> [What is being asked] Could you please write out the data shown below, exactly and in full?

> [Recorded data]
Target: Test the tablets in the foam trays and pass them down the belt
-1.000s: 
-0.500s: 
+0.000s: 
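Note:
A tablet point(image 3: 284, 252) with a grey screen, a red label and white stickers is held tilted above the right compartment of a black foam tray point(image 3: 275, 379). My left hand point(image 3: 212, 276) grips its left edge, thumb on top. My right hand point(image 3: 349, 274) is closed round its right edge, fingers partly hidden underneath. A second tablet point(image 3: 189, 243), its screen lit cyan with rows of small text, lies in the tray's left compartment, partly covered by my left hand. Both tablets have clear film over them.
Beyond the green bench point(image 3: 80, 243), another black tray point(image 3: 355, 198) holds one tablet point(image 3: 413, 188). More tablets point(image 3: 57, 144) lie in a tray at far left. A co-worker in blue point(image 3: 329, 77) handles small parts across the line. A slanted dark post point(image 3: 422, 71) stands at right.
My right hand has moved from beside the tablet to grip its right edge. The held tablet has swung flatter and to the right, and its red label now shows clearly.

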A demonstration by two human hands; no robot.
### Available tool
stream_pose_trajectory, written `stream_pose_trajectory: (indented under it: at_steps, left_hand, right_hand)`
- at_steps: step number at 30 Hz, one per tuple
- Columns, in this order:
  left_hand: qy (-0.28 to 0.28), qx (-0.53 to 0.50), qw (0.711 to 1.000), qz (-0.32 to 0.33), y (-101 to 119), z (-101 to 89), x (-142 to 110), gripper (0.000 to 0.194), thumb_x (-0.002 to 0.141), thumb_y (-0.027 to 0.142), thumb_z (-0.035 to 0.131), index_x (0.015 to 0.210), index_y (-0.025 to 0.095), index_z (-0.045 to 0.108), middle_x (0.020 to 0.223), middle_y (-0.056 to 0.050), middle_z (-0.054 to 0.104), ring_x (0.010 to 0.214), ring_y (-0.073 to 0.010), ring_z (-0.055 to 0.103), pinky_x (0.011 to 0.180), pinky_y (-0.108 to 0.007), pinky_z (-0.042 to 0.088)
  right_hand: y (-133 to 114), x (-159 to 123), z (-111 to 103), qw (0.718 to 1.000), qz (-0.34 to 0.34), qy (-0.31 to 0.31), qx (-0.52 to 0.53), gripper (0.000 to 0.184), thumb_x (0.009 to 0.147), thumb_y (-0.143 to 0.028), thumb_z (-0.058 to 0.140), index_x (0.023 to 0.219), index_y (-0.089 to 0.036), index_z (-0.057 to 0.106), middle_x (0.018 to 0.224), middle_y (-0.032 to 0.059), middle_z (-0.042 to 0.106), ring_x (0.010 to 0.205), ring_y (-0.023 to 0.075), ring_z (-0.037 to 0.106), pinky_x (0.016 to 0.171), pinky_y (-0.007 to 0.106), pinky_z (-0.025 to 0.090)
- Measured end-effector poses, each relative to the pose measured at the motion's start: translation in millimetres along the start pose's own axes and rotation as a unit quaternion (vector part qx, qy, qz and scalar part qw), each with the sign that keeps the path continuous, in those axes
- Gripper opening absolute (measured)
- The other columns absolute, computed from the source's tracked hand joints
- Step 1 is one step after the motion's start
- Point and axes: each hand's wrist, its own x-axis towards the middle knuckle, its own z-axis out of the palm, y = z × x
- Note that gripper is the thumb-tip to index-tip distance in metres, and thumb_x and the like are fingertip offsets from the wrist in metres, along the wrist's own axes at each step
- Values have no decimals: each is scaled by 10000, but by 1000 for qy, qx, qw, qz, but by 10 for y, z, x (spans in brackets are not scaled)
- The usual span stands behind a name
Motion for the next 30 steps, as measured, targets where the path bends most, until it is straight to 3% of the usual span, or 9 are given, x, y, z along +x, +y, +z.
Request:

> [Exercise answer]
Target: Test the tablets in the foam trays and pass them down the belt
-1.000s: 
-0.500s: 
+0.000s: 
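Note:
A tablet point(image 3: 284, 252) with a grey screen, a red label and white stickers is held tilted above the right compartment of a black foam tray point(image 3: 275, 379). My left hand point(image 3: 212, 276) grips its left edge, thumb on top. My right hand point(image 3: 349, 274) is closed round its right edge, fingers partly hidden underneath. A second tablet point(image 3: 189, 243), its screen lit cyan with rows of small text, lies in the tray's left compartment, partly covered by my left hand. Both tablets have clear film over them.
Beyond the green bench point(image 3: 80, 243), another black tray point(image 3: 355, 198) holds one tablet point(image 3: 413, 188). More tablets point(image 3: 57, 144) lie in a tray at far left. A co-worker in blue point(image 3: 329, 77) handles small parts across the line. A slanted dark post point(image 3: 422, 71) stands at right.
My right hand has moved from beside the tablet to grip its right edge. The held tablet has swung flatter and to the right, and its red label now shows clearly.
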
A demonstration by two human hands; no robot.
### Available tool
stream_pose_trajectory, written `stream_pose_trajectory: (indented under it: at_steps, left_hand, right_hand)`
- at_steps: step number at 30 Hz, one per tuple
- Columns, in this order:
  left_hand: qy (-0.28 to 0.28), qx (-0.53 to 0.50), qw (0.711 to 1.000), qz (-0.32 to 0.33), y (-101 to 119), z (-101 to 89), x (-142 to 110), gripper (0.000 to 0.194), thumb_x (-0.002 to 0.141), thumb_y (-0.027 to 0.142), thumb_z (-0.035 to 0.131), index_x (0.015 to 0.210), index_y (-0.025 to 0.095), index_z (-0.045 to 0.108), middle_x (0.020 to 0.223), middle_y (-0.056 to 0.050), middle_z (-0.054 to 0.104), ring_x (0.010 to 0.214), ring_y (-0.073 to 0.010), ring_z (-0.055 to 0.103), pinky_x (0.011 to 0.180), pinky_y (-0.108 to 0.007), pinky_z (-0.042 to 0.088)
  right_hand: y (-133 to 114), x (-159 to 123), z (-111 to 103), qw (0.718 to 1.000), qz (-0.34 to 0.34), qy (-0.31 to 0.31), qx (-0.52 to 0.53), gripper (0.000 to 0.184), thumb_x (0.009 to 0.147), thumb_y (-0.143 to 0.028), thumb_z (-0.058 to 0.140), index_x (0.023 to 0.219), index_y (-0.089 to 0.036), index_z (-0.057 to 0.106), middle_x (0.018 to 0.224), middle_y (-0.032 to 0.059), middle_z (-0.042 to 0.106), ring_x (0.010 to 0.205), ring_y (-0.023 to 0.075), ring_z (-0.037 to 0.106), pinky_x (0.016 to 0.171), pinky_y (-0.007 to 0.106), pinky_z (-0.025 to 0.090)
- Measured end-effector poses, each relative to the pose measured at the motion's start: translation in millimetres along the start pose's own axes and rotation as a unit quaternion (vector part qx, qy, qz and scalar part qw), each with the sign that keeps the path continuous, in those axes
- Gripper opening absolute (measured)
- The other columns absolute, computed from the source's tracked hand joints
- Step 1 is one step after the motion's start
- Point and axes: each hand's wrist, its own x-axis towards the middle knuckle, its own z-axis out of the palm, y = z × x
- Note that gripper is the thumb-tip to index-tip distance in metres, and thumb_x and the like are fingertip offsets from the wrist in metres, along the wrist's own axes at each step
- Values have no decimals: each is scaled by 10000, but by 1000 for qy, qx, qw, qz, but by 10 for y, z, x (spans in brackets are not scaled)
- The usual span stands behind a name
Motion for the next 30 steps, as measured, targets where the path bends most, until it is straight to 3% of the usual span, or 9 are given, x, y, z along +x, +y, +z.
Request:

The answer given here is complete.